**TASK REQUIREMENTS**: The expected output is each line in the data below that includes the string "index".

**DATASET CONTENT**:
┌──

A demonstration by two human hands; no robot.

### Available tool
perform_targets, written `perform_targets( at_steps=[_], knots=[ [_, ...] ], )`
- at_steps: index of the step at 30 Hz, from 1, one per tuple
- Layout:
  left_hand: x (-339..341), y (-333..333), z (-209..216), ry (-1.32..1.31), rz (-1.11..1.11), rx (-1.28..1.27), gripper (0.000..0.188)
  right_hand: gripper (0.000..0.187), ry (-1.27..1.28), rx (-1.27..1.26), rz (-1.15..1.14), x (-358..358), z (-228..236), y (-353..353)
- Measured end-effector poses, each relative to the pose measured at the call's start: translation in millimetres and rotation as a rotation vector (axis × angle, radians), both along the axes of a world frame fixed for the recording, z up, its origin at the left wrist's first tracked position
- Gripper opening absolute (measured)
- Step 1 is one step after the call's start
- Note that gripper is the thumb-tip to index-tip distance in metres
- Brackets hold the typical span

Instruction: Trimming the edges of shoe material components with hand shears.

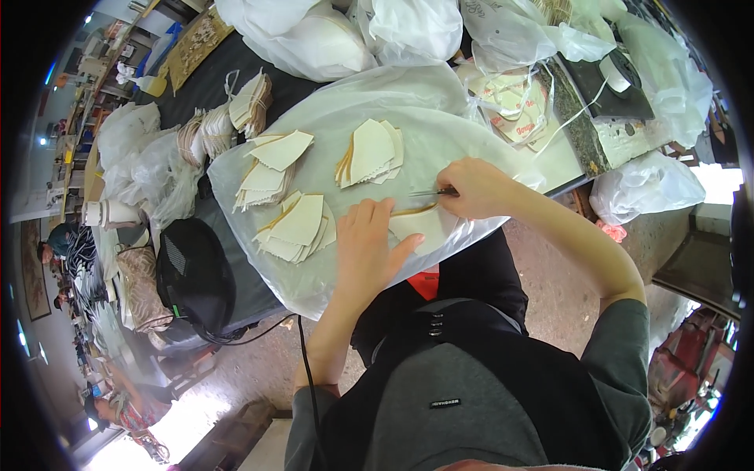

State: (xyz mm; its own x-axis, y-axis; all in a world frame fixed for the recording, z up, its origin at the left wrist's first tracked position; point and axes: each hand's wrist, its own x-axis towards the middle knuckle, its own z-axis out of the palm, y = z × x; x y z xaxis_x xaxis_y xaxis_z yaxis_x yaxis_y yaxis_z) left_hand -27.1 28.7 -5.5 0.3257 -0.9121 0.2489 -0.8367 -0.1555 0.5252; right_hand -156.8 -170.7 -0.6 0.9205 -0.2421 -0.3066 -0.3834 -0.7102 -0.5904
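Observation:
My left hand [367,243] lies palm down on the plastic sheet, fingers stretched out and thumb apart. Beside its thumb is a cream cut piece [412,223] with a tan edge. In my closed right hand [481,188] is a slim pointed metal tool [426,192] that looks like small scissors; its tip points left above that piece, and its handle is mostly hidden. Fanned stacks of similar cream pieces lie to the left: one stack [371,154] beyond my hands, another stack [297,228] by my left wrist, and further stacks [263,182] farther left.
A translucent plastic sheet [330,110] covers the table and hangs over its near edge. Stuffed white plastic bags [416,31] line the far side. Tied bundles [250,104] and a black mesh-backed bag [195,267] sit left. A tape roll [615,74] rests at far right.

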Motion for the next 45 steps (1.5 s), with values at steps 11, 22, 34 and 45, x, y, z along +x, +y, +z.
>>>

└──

**RESULT OF THE TASK**:
- at_steps: index of the step at 30 Hz, from 1, one per tuple
- Note that gripper is the thumb-tip to index-tip distance in metres

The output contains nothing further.